Skip to content

design_notes cookbook_event_ordering

Philip (flip) Kromer edited this page Feb 22, 2012 · 4 revisions

Cookbook event ordering

Most cookbooks have some set of the following

  • base configuration

  • announce component

    • before discovery so it can be found
    • currently done in converge stage -- some aspects might be incompletely defined?
  • register apt repository if any

  • create daemon user

    • before directories so we can set permissions
    • before package install so uid is stable
  • install, as package, git deploy or install from release

    • often have to halt legacy services -- config files don't exist
  • create any remaining directories

    • after package install so it has final say
  • install plugins

    • after directories, before config files
  • define service

    • before config file creation so we can notify
    • can't start it yet because no config files
  • discover component (own or other, same or other machines)

  • write config files (notify service of changes)

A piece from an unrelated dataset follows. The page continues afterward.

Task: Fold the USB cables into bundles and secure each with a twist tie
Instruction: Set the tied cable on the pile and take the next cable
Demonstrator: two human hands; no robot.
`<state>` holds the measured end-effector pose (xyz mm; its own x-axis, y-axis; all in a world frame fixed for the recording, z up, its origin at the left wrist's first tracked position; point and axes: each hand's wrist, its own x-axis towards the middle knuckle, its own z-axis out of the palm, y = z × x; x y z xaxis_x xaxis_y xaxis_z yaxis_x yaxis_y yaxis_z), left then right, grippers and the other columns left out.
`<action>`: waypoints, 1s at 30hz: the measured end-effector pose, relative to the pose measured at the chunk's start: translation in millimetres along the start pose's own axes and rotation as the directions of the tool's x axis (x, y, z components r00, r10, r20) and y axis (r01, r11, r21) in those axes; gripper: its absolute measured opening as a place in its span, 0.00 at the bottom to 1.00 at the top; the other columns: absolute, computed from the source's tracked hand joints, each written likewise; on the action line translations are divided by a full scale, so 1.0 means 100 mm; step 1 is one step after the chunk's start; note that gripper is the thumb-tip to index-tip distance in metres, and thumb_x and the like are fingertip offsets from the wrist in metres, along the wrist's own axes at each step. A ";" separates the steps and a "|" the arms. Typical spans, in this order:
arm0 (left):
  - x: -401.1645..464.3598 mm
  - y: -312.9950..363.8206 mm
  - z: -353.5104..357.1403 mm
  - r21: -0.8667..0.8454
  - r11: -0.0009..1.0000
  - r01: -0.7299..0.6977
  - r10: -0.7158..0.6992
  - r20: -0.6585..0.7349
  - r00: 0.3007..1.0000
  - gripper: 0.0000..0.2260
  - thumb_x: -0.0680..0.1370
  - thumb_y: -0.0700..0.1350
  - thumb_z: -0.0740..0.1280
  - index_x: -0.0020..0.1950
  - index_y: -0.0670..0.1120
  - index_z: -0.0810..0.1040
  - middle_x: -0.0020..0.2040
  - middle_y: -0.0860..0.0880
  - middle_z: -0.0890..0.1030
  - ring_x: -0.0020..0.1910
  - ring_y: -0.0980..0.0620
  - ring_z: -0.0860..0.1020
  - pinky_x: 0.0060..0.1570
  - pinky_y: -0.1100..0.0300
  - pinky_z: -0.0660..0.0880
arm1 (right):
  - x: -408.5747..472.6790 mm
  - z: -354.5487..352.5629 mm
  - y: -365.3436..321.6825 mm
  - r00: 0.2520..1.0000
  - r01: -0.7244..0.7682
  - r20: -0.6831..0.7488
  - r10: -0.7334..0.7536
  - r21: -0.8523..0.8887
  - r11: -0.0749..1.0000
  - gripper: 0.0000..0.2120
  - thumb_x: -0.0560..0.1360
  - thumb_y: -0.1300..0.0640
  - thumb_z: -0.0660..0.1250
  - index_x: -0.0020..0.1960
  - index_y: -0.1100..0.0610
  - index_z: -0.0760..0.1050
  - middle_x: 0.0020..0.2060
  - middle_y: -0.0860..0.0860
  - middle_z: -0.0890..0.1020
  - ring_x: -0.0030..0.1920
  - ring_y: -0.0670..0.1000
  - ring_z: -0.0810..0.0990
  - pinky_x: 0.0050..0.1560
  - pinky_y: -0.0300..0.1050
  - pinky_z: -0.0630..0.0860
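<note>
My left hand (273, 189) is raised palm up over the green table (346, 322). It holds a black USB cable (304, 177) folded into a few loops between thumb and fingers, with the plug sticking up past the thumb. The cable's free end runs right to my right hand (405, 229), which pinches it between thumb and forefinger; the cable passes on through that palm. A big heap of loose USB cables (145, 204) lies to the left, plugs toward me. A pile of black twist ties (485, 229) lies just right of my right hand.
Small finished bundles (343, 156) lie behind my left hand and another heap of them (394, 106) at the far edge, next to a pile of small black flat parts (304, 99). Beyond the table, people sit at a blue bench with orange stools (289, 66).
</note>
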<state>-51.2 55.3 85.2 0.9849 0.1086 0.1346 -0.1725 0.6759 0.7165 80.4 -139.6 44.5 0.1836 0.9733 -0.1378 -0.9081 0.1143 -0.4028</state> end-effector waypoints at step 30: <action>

    • must follow everything so info is current
  • register a minidash dashboard

  • trigger start (or restart) of service

Proposal:

kill roles, in favor of stacks.

A runlist is assembled in the following phases:

  • initial configuration
  • before_install
    • account
  • install
    • plugin install
    • directories
  • announcement
    • service definition
  • discovery
  • commit
    • config_files: write config files to disk
  • finalize
  • launch

As you can see, most layers have semantic names (plugin, user, etc); if you name your recipe correctly, they will be assigned to the correct phase. Otherwise, you can attach them explicitly to a semantic or non-semantic phase.

elasticsearch_datanode component:

elasticsearch::default              # initial
elasticsearch::install_from_release #install phase
elasticsearch::plugins              # plugin phase

elasticsearch::server               # service definition; includes announcement
elasticsearch::config_files         # config_files; includes discovery

I'm not clear on how much the phases should be strictly broken out into one-recipe-per-phase.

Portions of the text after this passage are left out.